### [What is needed]
Replicate the data exactly, every line included.

### [Exercise data]
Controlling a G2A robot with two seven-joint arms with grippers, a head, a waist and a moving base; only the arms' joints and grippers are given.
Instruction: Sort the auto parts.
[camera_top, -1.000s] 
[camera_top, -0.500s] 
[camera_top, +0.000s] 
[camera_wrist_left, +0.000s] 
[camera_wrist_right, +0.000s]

### [Written solution]
Controlling a G2A robot with two seven-joint arms with grippers, a head, a waist and a moving base; only the arms' joints and grippers are given.
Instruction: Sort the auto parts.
[camera_top, -1.000s] 
[camera_top, -0.500s] 
[camera_top, +0.000s] 
[camera_wrist_left, +0.000s] 
[camera_wrist_right, +0.000s]

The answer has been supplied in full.